Scatter plots showing Ka/Ks ratio comparisons between TPA sequences and their respective orthologous parental protein coding genes for: (a) human/dog comparisons, (b) human/mouse comparisons. Ka/Ks values for TPAs, that are significantly less than values for neutral selection determined by simulation, are indicated as circle symbols, else the Ka/Ks values are indicated with square symbols. Those TPAs that have a disrupted protein domain of known three-dimensional structure are indicated with unfilled symbols, those without such a domain are indicated with filled symbols.

The Ka/Ks results suggest that these transcribed pseudogenes are relaxing to higher Ka/Ks values, since origination from their parents. But why do they not have Ka/Ks values of ~1.0? We suggest that this is chiefly because: (i) there may be some inaccuracy in modelling the expected frequency for the different possible nucleotide substitutions, which varies for different genomic areas (as noted in the previous section); (ii) in some cases, the transcribed pseudogenes were originally protein-coding, and became disabled subsequently in multiple lineages; (iii) some of them maintain an imprint of the original coding sequence because of selection pressure for regulation of homologous genes via antisense interference (e.g., through genesis of siRNAs); (iv) selection pressures on non-synonymous codon substitution rates in protein-coding genes, may have relaxed in the pseudogenes, contributing to an apparent relative increase in Ks; (v) it is also possible that some of these sequences are currently protein-coding, and have evolved through multiple coding-sequence disablements, as discussed previously [4].
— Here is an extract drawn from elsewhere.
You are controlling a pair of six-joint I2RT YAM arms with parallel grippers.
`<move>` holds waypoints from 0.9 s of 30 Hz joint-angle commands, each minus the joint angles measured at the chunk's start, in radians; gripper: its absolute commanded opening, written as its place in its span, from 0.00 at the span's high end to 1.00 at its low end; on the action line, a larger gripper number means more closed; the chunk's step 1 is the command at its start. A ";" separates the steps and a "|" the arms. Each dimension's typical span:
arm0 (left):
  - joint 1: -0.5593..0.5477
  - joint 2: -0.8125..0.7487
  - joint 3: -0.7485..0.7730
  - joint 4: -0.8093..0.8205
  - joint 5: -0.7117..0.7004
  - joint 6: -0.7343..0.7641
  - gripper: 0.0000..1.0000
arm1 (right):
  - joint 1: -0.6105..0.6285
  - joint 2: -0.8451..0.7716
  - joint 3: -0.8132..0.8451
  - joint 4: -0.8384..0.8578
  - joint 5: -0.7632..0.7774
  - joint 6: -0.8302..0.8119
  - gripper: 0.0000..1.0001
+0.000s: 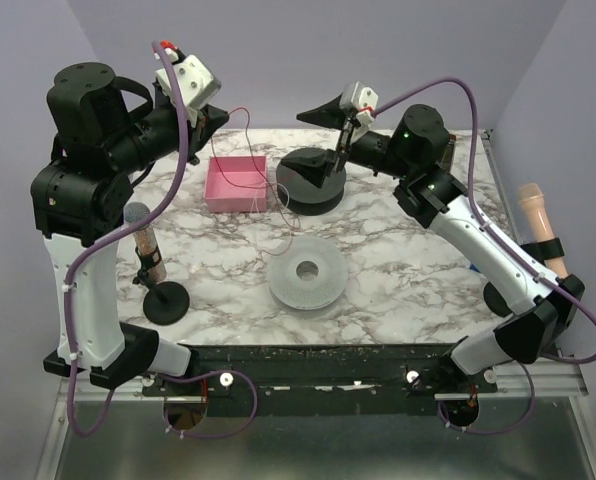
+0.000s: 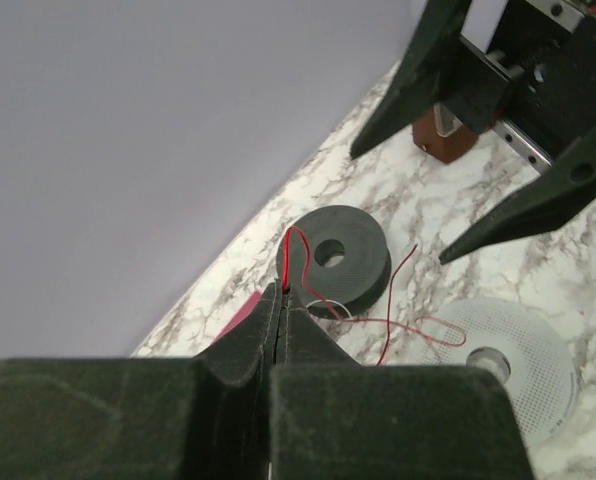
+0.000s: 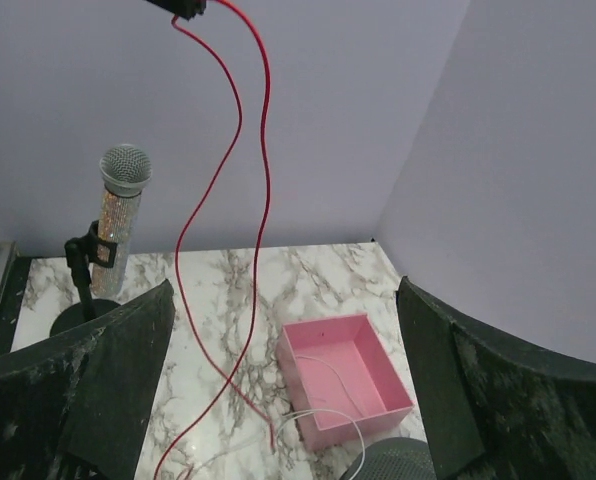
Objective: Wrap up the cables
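My left gripper (image 2: 283, 292) is shut on one end of the thin red cable (image 2: 378, 325) and holds it up above the table's back left. From there the cable (image 1: 261, 150) hangs in a long loop (image 3: 263, 150), and its loose end lies on the marble between the two spools. A black spool (image 1: 311, 182) lies flat at the back centre, also seen as the black spool (image 2: 333, 255). Above that spool my right gripper (image 1: 316, 140) stands wide open, holding nothing. Seen from its wrist, the right gripper (image 3: 286, 300) has the hanging cable just left of its gap.
A pink box (image 1: 236, 185) left of the black spool holds a thin white wire (image 3: 328, 380) that trails out onto the table. A pale grey spool (image 1: 306, 272) lies mid-table. A microphone on a stand (image 1: 146, 245) is at the left, and another microphone (image 1: 543, 225) at the right edge.
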 commanded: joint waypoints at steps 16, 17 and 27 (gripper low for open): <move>-0.099 -0.006 -0.075 -0.121 0.100 0.083 1.00 | 0.085 0.205 0.219 0.016 0.117 0.231 0.75; -0.100 -0.006 -0.077 -0.122 0.090 0.084 1.00 | 0.087 0.190 0.205 0.011 0.133 0.219 0.88; -0.096 -0.001 -0.316 -0.043 0.135 0.146 0.36 | 0.084 0.060 0.317 -0.303 0.263 0.019 0.99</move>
To examine these data more closely, we calculated whether the Ka/KsΨ-orthovalues are significantly less than would be expected for mutation without coding-sequence selection pressures (using the simulational analysis described in the Methods section). Several cases with such significant values (that may indicate purifying selection typical of protein-coding sequences), are observed (represented by circles in the Figure 6 plots). These Ka/Ks values (that apparently indicate protein-coding ability) may arise for the reasons listed in the preceding paragraph.

In addition, we examined whether the TPAs contain a protein domain of known three-dimensional structure, that is disabled by a frameshift or a premature stop codon (denoted 'TPA DD s'; see Methods for details of annotation of such domains). The TPA DD s are indicated by unfilled symbols in parts (a) and (b) of Figure 6. Interestingly, in the human-dog comparisons, there are three cases of TPA orthologous pairs that have such a disabled protein domain, despite Ka/Ks values that indicate apparent purifying selection. These sequences are thus of 'intermediate' character, i.e., they have evidence of both protein-coding ability and pseudogenicity.
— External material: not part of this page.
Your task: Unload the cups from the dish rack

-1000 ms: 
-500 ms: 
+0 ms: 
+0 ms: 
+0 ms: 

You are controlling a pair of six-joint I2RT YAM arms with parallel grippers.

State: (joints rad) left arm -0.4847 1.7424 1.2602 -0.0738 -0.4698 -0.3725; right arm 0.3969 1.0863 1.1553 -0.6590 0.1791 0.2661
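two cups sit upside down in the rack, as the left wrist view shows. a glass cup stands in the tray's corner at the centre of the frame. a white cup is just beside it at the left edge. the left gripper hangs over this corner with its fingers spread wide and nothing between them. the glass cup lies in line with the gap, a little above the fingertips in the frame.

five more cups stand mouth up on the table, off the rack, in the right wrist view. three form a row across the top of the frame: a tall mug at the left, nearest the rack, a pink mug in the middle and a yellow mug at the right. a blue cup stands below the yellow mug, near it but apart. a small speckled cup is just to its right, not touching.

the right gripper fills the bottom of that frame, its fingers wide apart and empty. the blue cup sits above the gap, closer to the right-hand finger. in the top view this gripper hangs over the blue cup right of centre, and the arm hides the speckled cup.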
Antisense homologies of human pseudogenes to other full-length human cDNAs

Transcribed pseudogenes can regulate the expression of other genes by RNA interference mechanisms. For example, antisense transcribed RNA from a NOS pseudogene regulates the expression of neural nitric oxide synthase (nNOS) protein through formation of RNA duplex [34, 35]. Therefore, we investigated how many of the TPAs have antisense homology to the annotated full-length human cDNAs (E-value < 1e-10 and alignment length > = 100 nucleotides). A small proportion (8.3%, 69/828) of the human (VEGA) pseudogenic transcripts have either complete or partial, but significant, reverse complement (antisense) homology to human cDNAs. Of these, 63 have short length strong antisense homology to human cDNAs (alignment length > = 20, mismatches < = 2). However, there is no significant association of such antisense homologies to pseudogene transcription, since non-transcribed pseudogenes have similar levels of antisense homology (7.65%, χ2 test P-value = 0.5).

Out of the identified 68 human conserved TPAs, 3 have antisense homology to human cDNAs (E-value < 1e-10, 5 if alignment length > = 50 nucleotides is considered) (Table 3). These are cases that may generate small interfering RNAs (siRNAs) that could potentially regulate the expression levels of their homologous genes. Pseudogenes have been implicated in the negative regulation of parental genes (for a review, see ref. [2]) and in the Dicer-mediated generation of small RNAs [18, 19]. It would be interesting to verify experimentally whether these pseudogene transcripts can indeed generate small interfering RNAs, through the action of Dicer.

Table 3 Human conserved TPAs that have antisense homology to human full length cDNAs.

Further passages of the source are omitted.